> What the task requires
Among the records below, find the lines with the word "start" and copy them.

> Input data
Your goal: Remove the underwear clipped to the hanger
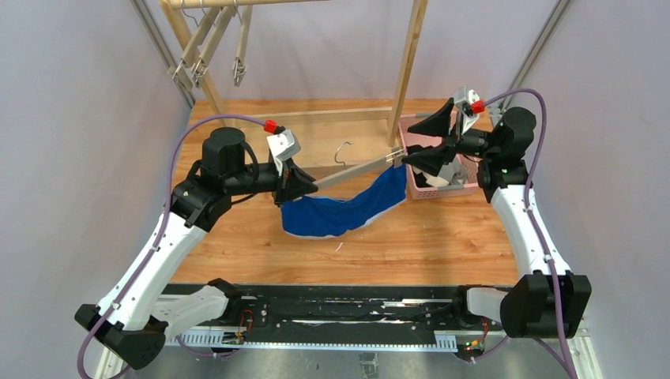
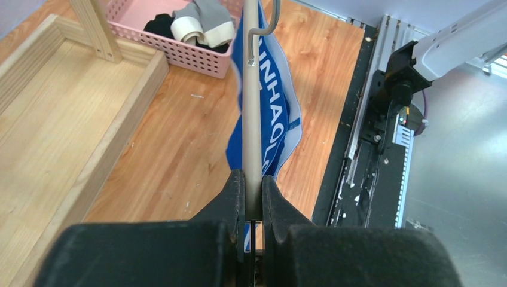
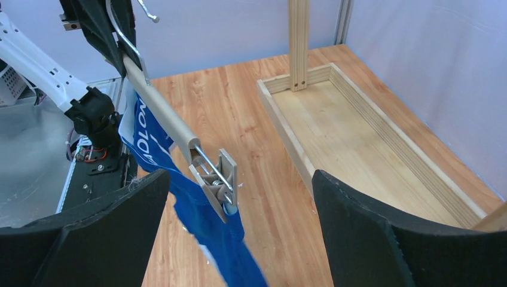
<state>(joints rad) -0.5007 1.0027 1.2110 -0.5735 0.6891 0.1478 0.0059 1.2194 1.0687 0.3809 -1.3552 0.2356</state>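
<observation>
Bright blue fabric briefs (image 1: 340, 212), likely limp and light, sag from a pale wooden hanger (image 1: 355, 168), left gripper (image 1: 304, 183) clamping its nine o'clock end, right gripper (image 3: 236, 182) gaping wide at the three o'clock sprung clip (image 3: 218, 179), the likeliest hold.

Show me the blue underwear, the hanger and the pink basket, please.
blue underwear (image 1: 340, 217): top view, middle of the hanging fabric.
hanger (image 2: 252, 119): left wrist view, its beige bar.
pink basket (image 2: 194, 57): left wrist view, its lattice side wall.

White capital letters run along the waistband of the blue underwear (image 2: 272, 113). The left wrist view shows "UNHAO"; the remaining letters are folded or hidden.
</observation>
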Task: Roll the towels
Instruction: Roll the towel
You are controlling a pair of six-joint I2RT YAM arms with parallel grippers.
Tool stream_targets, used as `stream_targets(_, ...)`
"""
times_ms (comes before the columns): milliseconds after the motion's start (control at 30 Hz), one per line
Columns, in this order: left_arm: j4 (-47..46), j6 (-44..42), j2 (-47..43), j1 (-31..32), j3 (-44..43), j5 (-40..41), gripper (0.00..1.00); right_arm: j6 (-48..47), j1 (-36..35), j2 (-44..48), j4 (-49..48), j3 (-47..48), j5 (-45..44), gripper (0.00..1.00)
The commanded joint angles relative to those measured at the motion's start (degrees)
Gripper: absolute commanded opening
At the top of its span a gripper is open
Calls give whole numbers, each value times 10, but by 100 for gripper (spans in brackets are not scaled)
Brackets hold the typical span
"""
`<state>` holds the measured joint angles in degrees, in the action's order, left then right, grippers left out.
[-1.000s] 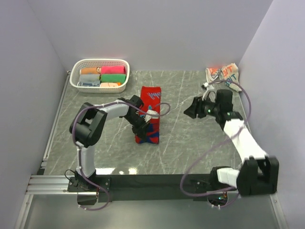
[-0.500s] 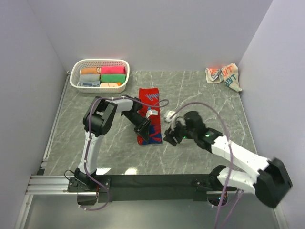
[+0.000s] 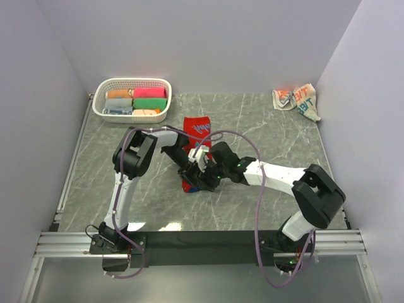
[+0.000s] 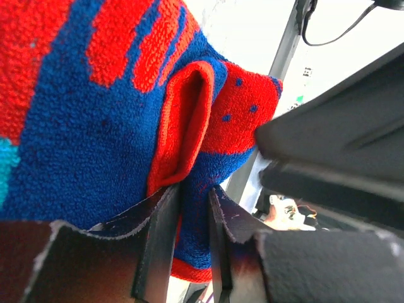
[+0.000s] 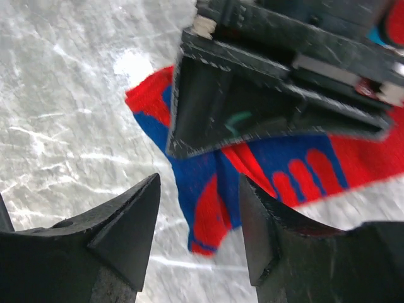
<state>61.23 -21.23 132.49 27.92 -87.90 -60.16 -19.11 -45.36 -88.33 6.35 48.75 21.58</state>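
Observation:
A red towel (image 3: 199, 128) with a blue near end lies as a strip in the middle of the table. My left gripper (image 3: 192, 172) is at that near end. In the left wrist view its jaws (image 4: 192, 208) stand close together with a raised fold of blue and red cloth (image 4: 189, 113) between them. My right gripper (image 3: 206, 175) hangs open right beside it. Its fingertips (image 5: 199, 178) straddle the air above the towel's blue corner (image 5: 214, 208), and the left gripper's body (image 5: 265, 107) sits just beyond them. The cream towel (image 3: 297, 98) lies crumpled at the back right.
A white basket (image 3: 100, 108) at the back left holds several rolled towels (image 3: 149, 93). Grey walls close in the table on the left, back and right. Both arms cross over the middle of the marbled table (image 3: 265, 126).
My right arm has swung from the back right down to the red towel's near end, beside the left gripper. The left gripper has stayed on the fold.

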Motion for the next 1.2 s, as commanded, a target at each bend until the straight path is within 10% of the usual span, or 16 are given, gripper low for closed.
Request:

> Worked solution
times_ms (comes before the columns): milliseconds after the motion's start (control at 30 Hz), one per line
The commanded joint angles relative to those measured at the motion's start (degrees)

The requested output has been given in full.